For the records that follow, please set down exactly the lines between the one holding "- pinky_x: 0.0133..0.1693" and the one holding "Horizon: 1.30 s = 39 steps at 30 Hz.", inclusive, and only those.

◆ ◆ ◆ ◆

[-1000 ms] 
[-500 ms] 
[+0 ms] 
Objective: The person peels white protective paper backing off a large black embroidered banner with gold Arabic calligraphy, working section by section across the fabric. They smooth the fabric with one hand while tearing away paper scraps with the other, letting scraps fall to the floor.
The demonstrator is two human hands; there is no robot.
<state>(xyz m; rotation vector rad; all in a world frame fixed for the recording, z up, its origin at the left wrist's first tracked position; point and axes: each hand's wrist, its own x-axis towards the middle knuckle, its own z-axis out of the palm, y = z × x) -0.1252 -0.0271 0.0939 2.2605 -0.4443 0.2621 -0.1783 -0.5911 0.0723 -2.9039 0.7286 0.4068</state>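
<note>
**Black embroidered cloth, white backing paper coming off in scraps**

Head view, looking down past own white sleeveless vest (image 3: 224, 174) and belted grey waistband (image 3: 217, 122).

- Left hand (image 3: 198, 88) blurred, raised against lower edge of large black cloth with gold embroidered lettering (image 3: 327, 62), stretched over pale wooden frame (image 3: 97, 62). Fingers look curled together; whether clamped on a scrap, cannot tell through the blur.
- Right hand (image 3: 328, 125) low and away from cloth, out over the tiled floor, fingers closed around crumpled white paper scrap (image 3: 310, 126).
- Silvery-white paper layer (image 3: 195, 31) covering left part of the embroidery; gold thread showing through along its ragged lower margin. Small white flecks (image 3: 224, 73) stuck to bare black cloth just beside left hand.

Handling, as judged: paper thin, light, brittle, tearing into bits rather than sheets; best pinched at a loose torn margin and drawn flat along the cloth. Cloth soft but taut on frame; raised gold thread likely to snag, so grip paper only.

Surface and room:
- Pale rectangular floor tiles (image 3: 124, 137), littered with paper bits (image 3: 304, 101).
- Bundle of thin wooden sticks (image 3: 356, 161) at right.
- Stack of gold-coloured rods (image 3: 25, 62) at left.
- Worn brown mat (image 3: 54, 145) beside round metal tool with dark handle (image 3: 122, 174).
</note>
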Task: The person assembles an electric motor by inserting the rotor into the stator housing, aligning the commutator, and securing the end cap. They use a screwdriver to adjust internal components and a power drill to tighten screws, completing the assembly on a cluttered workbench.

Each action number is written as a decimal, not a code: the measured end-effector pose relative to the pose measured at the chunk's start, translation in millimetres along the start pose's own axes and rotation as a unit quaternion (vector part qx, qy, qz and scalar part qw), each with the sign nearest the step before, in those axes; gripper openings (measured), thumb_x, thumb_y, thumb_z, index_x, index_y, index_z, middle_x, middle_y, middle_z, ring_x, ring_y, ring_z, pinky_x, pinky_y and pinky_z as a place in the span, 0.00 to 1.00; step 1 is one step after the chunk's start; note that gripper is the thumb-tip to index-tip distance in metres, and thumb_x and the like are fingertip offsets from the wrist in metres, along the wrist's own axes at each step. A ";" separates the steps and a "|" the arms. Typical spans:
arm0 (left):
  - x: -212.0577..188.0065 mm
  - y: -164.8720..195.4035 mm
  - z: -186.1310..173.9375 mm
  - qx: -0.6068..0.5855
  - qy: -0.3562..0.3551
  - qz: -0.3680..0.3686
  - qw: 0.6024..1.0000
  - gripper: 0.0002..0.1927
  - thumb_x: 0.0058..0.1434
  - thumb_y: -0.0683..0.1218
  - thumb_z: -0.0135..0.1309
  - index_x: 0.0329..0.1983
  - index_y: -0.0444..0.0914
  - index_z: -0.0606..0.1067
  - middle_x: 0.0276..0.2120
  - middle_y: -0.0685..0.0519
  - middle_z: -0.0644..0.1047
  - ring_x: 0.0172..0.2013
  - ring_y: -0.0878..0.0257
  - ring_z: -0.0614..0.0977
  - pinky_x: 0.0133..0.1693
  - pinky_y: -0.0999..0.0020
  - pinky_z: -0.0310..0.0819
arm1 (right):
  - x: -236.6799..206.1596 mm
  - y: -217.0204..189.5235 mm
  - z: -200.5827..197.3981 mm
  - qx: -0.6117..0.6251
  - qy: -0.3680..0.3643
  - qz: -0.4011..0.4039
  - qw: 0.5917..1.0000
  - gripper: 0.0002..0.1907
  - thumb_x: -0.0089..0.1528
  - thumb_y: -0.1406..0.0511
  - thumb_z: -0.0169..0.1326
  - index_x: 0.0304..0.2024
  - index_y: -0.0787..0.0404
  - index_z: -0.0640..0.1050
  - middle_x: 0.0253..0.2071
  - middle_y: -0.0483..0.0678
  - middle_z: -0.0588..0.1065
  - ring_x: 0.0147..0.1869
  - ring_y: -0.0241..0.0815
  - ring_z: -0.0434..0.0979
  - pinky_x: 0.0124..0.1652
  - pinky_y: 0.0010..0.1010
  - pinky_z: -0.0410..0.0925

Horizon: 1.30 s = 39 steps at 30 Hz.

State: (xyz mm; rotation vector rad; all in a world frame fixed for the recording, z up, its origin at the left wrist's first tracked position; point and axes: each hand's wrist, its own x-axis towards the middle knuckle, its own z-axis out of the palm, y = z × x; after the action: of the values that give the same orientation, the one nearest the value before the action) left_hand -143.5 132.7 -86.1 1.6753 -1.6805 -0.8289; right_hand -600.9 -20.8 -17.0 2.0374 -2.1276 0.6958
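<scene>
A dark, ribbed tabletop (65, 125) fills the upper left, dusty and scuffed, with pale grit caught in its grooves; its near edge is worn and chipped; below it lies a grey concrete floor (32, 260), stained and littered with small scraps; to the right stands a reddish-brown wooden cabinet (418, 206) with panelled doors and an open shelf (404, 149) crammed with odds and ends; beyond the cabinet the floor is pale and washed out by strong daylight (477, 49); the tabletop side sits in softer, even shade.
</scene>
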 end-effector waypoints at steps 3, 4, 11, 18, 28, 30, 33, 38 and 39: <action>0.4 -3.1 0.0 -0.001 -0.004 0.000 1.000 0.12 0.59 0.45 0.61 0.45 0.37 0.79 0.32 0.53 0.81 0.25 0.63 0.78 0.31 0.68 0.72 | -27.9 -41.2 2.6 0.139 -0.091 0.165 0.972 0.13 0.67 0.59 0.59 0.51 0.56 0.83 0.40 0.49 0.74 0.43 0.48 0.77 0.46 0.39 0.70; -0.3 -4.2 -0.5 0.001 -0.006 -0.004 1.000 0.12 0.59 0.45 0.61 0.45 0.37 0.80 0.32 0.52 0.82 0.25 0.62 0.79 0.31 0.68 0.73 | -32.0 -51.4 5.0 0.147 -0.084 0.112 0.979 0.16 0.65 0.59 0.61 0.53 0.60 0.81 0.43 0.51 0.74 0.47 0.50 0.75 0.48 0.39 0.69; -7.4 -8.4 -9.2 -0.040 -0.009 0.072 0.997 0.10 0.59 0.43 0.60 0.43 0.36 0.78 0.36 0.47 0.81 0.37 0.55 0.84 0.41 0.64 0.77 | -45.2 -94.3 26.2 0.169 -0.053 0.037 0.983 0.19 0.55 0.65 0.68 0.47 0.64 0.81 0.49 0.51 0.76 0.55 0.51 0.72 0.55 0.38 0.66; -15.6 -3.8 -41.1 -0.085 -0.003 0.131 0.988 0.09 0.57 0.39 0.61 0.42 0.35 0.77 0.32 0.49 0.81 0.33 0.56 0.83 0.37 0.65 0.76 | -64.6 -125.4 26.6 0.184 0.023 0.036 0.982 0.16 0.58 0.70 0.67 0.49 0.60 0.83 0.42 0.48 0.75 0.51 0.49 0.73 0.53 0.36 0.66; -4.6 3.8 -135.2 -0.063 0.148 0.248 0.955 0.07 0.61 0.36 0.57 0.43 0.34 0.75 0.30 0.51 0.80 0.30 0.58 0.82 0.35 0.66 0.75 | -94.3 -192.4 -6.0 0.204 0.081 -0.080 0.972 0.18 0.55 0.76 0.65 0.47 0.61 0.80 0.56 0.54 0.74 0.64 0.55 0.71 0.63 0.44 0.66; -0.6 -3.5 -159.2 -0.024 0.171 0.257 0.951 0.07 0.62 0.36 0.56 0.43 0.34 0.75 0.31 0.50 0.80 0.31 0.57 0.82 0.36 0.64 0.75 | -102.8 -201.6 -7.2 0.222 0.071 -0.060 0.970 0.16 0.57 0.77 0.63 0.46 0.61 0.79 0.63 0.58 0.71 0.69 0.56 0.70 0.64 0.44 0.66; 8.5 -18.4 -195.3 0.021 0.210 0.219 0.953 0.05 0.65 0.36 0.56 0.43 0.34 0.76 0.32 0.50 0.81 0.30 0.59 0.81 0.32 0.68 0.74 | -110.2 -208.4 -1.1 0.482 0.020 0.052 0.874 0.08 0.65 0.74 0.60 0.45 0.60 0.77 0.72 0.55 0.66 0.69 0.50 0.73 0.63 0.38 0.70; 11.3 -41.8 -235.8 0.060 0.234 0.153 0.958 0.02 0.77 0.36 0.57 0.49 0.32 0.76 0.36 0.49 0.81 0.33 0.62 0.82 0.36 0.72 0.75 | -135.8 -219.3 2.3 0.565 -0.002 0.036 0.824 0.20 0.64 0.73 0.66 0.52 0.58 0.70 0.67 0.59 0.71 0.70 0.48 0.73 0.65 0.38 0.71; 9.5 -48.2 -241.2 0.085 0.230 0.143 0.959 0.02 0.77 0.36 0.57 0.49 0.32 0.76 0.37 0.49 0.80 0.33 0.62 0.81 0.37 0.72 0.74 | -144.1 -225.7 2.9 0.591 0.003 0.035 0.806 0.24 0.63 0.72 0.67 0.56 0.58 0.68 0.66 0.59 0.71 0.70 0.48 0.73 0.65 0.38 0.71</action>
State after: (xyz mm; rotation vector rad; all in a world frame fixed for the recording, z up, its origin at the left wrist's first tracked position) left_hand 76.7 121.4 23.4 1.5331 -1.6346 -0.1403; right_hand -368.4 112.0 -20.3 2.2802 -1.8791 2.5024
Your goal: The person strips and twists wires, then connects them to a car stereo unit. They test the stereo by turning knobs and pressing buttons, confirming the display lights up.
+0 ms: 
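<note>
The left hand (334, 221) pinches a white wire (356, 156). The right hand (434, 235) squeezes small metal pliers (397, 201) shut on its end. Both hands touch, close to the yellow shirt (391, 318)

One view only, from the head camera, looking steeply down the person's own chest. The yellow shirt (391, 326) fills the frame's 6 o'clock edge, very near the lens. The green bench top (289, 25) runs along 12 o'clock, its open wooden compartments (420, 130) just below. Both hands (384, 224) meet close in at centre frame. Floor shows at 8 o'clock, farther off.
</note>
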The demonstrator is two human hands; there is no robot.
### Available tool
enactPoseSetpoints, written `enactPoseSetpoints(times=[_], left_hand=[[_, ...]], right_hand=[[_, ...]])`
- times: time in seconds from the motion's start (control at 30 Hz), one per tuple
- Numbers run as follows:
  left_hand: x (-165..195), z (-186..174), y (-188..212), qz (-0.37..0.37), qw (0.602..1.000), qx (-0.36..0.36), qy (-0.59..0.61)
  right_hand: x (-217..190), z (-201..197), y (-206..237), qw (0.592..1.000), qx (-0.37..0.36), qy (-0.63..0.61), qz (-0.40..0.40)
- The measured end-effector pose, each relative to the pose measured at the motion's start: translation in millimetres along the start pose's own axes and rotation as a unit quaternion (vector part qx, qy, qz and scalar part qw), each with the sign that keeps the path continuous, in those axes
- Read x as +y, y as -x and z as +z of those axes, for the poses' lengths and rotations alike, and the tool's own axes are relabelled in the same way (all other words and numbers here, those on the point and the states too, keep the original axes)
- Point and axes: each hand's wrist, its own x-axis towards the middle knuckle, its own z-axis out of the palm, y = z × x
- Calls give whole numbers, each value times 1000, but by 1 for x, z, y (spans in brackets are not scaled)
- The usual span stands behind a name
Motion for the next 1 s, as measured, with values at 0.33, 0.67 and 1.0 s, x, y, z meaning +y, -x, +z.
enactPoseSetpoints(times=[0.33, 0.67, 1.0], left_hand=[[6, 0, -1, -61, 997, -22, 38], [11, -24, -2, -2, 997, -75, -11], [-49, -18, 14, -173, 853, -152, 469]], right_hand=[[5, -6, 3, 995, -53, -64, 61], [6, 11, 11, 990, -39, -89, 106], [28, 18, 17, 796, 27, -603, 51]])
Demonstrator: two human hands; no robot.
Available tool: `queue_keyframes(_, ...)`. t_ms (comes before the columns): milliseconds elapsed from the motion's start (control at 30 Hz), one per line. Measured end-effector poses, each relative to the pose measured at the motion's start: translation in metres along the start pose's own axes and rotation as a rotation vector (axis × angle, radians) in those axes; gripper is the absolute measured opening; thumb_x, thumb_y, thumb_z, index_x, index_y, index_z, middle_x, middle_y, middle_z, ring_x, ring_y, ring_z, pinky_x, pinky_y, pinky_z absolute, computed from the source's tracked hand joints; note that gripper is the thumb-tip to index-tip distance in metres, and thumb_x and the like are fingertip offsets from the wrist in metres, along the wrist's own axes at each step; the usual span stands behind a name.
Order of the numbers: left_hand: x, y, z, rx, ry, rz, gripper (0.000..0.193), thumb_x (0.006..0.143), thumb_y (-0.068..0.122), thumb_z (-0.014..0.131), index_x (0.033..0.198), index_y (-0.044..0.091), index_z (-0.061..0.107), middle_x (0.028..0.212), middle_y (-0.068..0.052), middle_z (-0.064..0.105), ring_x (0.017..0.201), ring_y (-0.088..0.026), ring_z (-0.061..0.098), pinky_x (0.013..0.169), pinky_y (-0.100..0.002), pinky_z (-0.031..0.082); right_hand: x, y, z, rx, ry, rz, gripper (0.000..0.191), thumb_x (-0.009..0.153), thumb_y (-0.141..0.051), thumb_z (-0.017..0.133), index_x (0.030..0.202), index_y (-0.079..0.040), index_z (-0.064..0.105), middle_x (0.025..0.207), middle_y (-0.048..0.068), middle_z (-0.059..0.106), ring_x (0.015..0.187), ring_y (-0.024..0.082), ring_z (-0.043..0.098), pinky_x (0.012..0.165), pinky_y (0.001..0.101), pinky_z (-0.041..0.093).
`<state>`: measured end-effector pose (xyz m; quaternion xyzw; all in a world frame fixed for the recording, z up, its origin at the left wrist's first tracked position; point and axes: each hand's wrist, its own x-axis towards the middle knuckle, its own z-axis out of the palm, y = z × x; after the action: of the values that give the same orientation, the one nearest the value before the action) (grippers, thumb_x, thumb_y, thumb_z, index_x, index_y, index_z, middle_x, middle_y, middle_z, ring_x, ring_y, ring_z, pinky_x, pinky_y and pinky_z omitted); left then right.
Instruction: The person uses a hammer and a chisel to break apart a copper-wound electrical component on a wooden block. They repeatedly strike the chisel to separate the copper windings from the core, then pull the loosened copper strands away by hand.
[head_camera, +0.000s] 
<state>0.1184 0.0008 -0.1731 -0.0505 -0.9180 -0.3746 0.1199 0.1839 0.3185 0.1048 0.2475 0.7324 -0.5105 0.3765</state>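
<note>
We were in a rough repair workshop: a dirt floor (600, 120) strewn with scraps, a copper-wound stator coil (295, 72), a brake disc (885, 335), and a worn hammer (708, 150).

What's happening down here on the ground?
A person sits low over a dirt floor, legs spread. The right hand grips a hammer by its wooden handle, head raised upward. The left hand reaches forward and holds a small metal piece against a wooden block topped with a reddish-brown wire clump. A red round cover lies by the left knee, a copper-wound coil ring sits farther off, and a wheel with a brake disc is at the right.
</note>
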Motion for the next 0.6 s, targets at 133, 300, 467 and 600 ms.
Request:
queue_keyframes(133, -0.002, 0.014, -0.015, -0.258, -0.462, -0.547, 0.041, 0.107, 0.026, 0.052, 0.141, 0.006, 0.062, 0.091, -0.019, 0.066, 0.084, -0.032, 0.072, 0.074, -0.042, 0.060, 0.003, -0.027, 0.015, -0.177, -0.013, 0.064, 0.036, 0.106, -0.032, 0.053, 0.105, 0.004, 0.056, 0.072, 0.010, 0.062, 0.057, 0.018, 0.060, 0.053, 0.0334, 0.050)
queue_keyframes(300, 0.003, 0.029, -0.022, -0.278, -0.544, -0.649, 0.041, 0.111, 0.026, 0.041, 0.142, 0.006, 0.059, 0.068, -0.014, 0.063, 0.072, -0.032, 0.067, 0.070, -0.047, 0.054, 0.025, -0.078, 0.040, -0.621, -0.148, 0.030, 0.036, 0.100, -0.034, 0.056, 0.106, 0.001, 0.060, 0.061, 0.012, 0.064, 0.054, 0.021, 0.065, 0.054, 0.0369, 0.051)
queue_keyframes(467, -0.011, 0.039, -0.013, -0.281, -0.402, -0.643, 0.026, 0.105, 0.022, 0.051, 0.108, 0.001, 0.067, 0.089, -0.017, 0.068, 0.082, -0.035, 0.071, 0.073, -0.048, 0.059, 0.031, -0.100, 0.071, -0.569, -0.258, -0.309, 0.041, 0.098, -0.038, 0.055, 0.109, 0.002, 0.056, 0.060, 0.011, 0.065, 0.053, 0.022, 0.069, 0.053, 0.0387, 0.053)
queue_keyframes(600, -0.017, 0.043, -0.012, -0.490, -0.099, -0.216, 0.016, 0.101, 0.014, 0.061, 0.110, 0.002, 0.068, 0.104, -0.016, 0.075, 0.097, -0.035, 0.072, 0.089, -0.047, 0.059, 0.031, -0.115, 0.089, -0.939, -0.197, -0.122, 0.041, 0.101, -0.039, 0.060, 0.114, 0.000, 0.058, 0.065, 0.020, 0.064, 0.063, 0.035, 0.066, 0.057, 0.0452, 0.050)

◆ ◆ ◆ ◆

> Problem solution:
  - pinky_x: 0.0133..0.1693
  - pinky_y: -0.0999..0.0020
  - pinky_z: -0.0310..0.0819
arm1 (right):
  - x: -236.6799..206.1596 mm
  - y: -217.0204..189.5235 mm
  - z: -200.5827..197.3981 mm
  - qx: -0.6117..0.6251
  - qy: -0.3680..0.3643
  - qz: -0.4011..0.4039
  - qw: 0.5917..1.0000
  - gripper: 0.0002..0.1907
  - thumb_x: -0.0089..0.1528
  - thumb_y: -0.1406..0.0511
  - thumb_z: -0.0169..0.1326
  - index_x: 0.0304..0.2024
  - index_y: -0.0787..0.0404
  - index_z: -0.0640..0.1050
  - middle_x: 0.0253..0.2071
  - middle_y: -0.0483..0.0678
  - middle_z: -0.0588..0.1065
  - ring_x: 0.0147..0.1869
  - ring_y: -0.0241..0.0815
  - ring_z: -0.0434..0.0979
  - pinky_x: 0.0124..0.1652
  - pinky_y: 0.0010..0.1010
  - pinky_z: -0.0410..0.0925

Horizon: 1.30 s = 39 steps at 30 Hz.

Nothing more is needed for this exercise.